Math for interviews

A candidate types pow(2, 100) % (10**9 + 7) into the Python REPL, watches it think for a perceptible beat, then types the same expression as pow(2, 100, 10**9 + 7) and gets the answer instantly. The two expressions look the same. They aren't. The first computes the full 2^100 as an arbitrary-precision integer (a 31-digit number) and then takes the modulus. The second does modular exponentiation by repeated squaring and never builds the giant intermediate. At 2^100 the cost difference is microseconds. At 2^(10^18) the first call never returns and the second finishes in 60 multiplications.

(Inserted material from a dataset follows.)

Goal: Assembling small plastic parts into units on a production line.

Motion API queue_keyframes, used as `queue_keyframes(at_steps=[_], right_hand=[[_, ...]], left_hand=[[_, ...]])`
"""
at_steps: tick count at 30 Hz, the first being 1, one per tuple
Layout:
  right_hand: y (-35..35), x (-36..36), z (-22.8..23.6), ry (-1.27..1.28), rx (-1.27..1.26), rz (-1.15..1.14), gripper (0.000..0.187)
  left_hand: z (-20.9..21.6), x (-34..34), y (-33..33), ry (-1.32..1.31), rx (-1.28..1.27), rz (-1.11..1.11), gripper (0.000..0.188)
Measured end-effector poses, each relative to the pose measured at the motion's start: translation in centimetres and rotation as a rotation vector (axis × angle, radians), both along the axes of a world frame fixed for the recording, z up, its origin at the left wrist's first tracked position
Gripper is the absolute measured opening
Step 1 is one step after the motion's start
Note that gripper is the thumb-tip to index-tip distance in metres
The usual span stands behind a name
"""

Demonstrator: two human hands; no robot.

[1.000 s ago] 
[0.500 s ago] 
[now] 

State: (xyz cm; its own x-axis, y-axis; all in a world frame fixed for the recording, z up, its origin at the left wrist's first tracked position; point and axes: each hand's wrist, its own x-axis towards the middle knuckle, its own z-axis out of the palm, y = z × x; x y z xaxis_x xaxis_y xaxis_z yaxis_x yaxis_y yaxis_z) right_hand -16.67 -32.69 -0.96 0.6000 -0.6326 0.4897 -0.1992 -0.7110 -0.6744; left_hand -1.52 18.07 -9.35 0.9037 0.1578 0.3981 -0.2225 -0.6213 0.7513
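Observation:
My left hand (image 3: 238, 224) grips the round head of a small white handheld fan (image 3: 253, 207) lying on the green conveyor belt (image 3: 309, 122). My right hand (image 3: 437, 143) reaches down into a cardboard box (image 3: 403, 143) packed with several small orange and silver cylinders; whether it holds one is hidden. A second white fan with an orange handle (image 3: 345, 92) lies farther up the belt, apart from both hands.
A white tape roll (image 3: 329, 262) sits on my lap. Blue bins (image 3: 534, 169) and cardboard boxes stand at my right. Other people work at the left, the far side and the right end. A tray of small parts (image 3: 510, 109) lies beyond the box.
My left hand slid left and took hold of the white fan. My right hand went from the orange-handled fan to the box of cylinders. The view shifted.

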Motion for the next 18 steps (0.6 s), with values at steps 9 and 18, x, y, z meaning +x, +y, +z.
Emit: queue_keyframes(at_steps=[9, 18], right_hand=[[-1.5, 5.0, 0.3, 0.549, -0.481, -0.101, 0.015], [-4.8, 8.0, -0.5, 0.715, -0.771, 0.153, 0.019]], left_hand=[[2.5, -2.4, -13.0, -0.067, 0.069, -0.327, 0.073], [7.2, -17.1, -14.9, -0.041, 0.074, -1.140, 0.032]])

The whole chapter is in that one detail. Interview math is not number theory; it's the small set of tools that prevent solutions from breaking on adversarial inputs and that produce answers in time when the obvious arithmetic doesn't. Six tools, each one a one-screen idiom: binary exponentiation, modular arithmetic, integer overflow rules, Euclidean GCD, the Sieve of Eratosthenes, digit-by-digit problems. Every one shows up in interviews. Every one has a sharp edge that turns a working algorithm into a failing submission.

Binary exponentiation#

The signature problem is Pow(x, n) (LC 50). Given x = 2.1, n = 3, return 9.261. The naive for _ in range(n): result *= x runs in O(n). With LC 50's constraint -2^31 <= n <= 2^31 - 1, the worst-case loop is 2 * 10^9 iterations. Hopeless.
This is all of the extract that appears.